BAB 8 Bayangan Cantika pada Erick dan Roni
Meski hari itu Cantika sedang sibuk berpindah dari satu gedung ke gedung lain, pikirannya ternyata tidak sepenuhnya tenggelam dalam jadwal kuliah. Ada dua sosok yang—tanpa ia duga—meninggalkan jejak samar di benaknya. Sebuah kesan yang muncul begitu cepat, namun cukup kuat untuk sesekali muncul kembali, seperti memori yang belum selesai ditafsirkan.
Bayangan Erick
Erick bukan seseorang yang ia kenal secara pribadi. Cantika bahkan belum pernah berbicara dengannya, apalagi berinteraksi. Namun tatapan sekilas di koridor tadi meninggalkan semacam garis tipis dalam ingatannya.
Gadis itu bahkan sempat bertanya dalam hati: Kenapa aku sempat memperhatikannya?
Bukan hanya karena Erick tampak menonjol secara fisik—meski itu sulit dibantah. Wajahnya bersih, rapi, aura percaya dirinya kuat tapi tidak berlebihan. Langkahnya terlihat pasti, seperti seseorang yang tahu tujuan hidupnya dan bagaimana mencapainya. Banyak mahasiswa meliriknya, beberapa perempuan bahkan terlihat berhenti sebentar hanya untuk memastikan dia benar-benar lewat.
Cantika, tanpa menyadari, merasakan sedikit ketenangan saat melihat sosok seperti itu. Erick terlihat seperti simbol harapan: muda, penuh pencapaian, dihormati, bahkan mungkin dicintai banyak orang. Seseorang yang hidup di garis lurus—tanpa gangguan, tanpa kerumitan.
Orang seperti dia terlihat jauh dariku, pikirnya singkat.
Bukan karena ia merasa rendah diri. Namun Cantika tahu betul bahwa orang-orang seperti Erick biasanya sibuk mengejar hal besar—prestasi, mimpi, masa depan. Sedang ia, di balik semua kekuatan yang ia tunjukkan, menyimpan banyak keraguan kecil yang jarang ia akui.

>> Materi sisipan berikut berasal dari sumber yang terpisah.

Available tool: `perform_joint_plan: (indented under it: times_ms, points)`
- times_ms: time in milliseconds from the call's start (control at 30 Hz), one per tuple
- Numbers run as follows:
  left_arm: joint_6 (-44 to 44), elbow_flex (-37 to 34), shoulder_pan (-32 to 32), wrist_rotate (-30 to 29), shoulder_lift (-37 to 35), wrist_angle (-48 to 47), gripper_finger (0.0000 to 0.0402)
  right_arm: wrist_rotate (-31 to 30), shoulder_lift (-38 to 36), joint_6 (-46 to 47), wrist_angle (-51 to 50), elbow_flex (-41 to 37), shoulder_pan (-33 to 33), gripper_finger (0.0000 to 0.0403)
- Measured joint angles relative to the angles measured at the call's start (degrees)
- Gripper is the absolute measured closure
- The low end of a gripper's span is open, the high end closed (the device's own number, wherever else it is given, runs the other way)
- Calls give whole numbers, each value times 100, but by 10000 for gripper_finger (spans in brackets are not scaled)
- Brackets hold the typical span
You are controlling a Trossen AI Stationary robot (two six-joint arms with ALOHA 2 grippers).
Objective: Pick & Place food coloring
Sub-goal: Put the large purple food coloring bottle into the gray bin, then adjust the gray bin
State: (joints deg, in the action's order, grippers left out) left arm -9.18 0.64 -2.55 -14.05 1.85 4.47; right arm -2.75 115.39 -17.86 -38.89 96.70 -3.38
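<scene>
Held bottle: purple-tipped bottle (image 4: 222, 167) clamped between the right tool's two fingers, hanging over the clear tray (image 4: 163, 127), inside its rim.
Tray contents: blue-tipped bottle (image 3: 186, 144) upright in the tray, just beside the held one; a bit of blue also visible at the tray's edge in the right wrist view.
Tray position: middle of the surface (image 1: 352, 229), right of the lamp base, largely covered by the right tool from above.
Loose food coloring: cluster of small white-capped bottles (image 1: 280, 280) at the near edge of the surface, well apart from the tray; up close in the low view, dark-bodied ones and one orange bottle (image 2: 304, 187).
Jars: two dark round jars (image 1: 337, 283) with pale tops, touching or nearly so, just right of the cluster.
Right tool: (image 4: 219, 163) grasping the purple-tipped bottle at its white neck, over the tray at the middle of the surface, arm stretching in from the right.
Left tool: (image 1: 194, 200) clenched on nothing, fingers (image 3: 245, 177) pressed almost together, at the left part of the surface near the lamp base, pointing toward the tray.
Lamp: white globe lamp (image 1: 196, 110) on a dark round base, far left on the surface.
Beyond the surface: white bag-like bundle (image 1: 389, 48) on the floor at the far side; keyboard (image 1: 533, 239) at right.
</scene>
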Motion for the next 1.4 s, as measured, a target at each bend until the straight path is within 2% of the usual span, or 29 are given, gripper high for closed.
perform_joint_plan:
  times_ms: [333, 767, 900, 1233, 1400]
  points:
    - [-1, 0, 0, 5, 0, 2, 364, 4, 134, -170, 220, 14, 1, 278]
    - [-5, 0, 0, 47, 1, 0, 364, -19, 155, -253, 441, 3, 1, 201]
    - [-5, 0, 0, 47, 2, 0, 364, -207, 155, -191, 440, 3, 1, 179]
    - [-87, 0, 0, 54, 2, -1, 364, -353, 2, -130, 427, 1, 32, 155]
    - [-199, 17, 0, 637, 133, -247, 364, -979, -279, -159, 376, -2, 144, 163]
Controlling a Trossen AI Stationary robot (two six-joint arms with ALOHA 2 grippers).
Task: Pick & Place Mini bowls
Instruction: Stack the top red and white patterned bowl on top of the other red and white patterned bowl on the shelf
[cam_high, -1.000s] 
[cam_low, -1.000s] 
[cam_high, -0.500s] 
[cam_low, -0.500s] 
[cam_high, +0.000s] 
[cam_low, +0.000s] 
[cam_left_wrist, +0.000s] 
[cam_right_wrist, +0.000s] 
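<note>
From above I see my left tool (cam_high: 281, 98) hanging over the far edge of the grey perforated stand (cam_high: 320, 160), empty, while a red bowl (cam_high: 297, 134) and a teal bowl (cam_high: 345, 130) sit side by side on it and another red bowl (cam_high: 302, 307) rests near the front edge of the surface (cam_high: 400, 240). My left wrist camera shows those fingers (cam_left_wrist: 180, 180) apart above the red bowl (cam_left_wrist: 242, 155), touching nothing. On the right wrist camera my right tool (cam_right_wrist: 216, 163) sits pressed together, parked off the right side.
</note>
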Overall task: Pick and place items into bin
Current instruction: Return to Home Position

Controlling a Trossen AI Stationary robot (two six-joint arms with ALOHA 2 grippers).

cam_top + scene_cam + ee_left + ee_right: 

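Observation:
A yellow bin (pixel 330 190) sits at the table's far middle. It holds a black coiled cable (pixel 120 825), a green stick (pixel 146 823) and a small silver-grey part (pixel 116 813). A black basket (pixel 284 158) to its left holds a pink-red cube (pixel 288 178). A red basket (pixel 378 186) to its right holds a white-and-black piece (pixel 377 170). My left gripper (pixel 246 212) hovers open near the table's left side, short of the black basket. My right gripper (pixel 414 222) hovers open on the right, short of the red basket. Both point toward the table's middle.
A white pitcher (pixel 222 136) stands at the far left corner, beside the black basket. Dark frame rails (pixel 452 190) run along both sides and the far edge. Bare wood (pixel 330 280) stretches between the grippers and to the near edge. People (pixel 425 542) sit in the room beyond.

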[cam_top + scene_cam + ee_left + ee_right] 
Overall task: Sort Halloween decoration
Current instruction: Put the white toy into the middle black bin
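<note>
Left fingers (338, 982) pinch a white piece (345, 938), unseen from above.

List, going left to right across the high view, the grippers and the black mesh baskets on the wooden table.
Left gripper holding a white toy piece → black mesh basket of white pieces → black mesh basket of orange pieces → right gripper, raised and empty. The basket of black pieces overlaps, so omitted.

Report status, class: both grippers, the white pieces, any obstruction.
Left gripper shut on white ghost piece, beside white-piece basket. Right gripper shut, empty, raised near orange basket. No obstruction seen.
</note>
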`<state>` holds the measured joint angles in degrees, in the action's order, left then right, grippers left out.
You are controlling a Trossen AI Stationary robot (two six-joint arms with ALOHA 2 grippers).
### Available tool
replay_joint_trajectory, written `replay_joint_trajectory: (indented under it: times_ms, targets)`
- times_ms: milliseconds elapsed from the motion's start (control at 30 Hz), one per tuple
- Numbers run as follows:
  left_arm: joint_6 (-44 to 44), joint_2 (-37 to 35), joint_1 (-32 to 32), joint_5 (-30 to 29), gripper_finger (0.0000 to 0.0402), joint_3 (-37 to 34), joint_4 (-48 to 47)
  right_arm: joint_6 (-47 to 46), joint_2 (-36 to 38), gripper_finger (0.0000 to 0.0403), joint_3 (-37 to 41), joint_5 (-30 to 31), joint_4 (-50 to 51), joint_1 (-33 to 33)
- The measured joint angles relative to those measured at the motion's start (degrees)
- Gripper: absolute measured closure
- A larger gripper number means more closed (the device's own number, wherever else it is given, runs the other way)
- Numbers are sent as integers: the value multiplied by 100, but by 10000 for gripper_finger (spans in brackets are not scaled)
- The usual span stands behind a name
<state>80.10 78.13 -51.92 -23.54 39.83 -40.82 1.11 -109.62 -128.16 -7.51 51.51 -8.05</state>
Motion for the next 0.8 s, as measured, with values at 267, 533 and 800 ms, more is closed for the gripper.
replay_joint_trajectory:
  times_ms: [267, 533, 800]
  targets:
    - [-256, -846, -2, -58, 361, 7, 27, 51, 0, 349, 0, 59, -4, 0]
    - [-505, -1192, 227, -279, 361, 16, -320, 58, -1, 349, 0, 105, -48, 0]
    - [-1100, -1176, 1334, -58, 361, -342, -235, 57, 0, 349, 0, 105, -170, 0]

Tetapi tetap saja, bayangan Erick itu muncul kembali di benaknya beberapa kali sepanjang hari—tidak berlebihan, hanya samar, seperti bayangan cahaya yang lewat di sudut mata.
Bayangan Roni
Jika Erick adalah gambaran “masa depan cerah”, maka Roni adalah gambaran kontras yang tak sengaja terpotret dalam pikiran Cantika.
Sosok laki-laki di sudut kampus itu awalnya tidak ia perhatikan. Penampilannya acak-acakan, rambutnya berantakan seolah tidak pernah bertemu sisir, pakaiannya tampak kusut dan penuh tanda kelelahan. Ia berdiri sendiri, menunduk, seperti sedang menimbang beban berat yang hanya ia yang tahu.
Namun saat Cantika menatapnya sekilas—benar-benar sekilas—ada sesuatu yang membuatnya tidak langsung melupakan sosok itu.
Siapa dia?
Pertanyaan kecil itu muncul tanpa sadar.
Ada aura kesepian yang kuat, sesuatu yang membuat ruang di sekitarnya terasa lebih sunyi daripada seharusnya. Roni bukan tipe orang yang ingin menarik perhatian, tapi justru karena itulah ia terlihat berbeda. Cantika tidak mengenalnya, bahkan tidak tahu apakah ia mahasiswa aktif atau sekadar seseorang yang datang untuk urusan lain.
Yang jelas, tatapan singkat itu menimbulkan perasaan aneh—campuran iba, penasaran, dan sedikit kekhawatiran. Seperti melihat seseorang yang sedang berjalan sendirian dalam kabut tebal.
Tidak seperti Erick, bayangan Roni terasa lebih gelap. Namun bukan gelap dalam arti menakutkan—lebih seperti gelap yang menandakan seseorang sedang berjuang dalam diam.
Dua Bayangan, Dua Rasa
Cantika tidak menyadari bahwa dua tatapan sekilas itu akan kembali terlintas di pikirannya saat ia duduk di kelas, menunggu dosen datang.
Erick muncul sebagai kilasan cahaya: hangat, energik, meyakinkan.
Roni muncul sebagai bayangan kabut: berat, diam, menyimpan cerita.
Keduanya hanya lewat sebentar.
Tidak ada pertemuan, tidak ada kata-kata, bahkan tidak ada hubungan apa pun.
Namun hari itu, entah mengapa, Cantika membawa pulang dua kesan yang saling bertolak belakang—dan ia sendiri tidak mengerti apa artinya.